PANIC: page fault, but interrupts were disabled. 
Touching address 0x00020036 from eip 0x800d6d79

Welcome to Kernel Debugging Land...
Thread 65 "waitfor", on CPU 0.
kdebug>

Seen again this morning with a hrev32762, but it was the case since few days already. Trying every safe options but "disable SMP" changes nothing. With only "disable SMP" option, everything works fine. Except SMP ;-).

Haiku is installed natively, the machine is a Quad Core 2 Q6600 @ 2.4Ghz, Radeon HD4870 (-> vesa driver), 2 SATA disks (controller in SATA mode), USB Keyboard and mouse, an USB Volito tablet and an USB finger print reader.

Unfortunatly, my Logitech Illuminated USB keyboard connected to onboard EHCI/UHCI controller doesn't work while in KDL, so I can investigate more from the KDL :-\

I'll check with a r1a1 raw image tonight.

Change History (13)

follow-up: 2 comment:1 by axeld, 16 years ago

It would be very interesting to know which revision brought that regression.

in reply to: 1 comment:2 by phoudoin, 16 years ago

Replying to axeld:

It would be very interesting to know which revision brought that regression.

I dunno exactly, but it's during the last two weeks, no more.

I'll tonight test with a clean r1a1 image written on my boot partition. Maybe I'm just doing something nuts in my UserBuildConfig, build config or, worse, I just didn't notice that svn update merge some forgotten but evil changes I keep secret (for good reason, will be the proof!) deep in my working_copy.

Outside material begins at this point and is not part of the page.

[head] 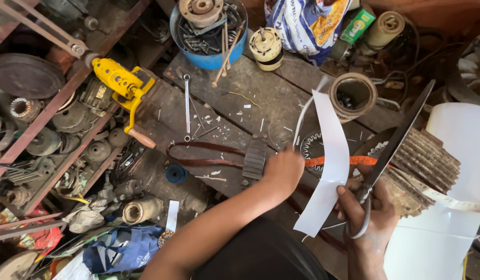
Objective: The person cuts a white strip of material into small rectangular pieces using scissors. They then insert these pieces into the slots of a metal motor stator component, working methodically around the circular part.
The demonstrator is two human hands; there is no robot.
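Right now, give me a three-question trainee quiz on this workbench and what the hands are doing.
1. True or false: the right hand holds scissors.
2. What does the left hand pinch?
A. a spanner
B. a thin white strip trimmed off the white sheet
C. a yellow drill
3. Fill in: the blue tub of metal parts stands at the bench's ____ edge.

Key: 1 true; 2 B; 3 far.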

follow-up: 4 comment:3 by mmlr, 16 years ago

That's interesting. Marcus reported having to disable SMP on his quad as well while he was testing ATA yesterday. I have a Q6600 here as well, it works fine, but is only at hrev32438 right now. I'll use my second partition and update that one to a current revision and see if I can reproduce it.

The keyboard not working KDL is unfortunate, but caused by the fact that usb_hid needs to be active to register the USB keyboard. This is only the case after the input_server has been started and usb_hid is in use. Besides that, there's a bug somewhere that causes the USB keyboards to not work if you don't enter KDL manually first. That one is solvable though and on my TODO list.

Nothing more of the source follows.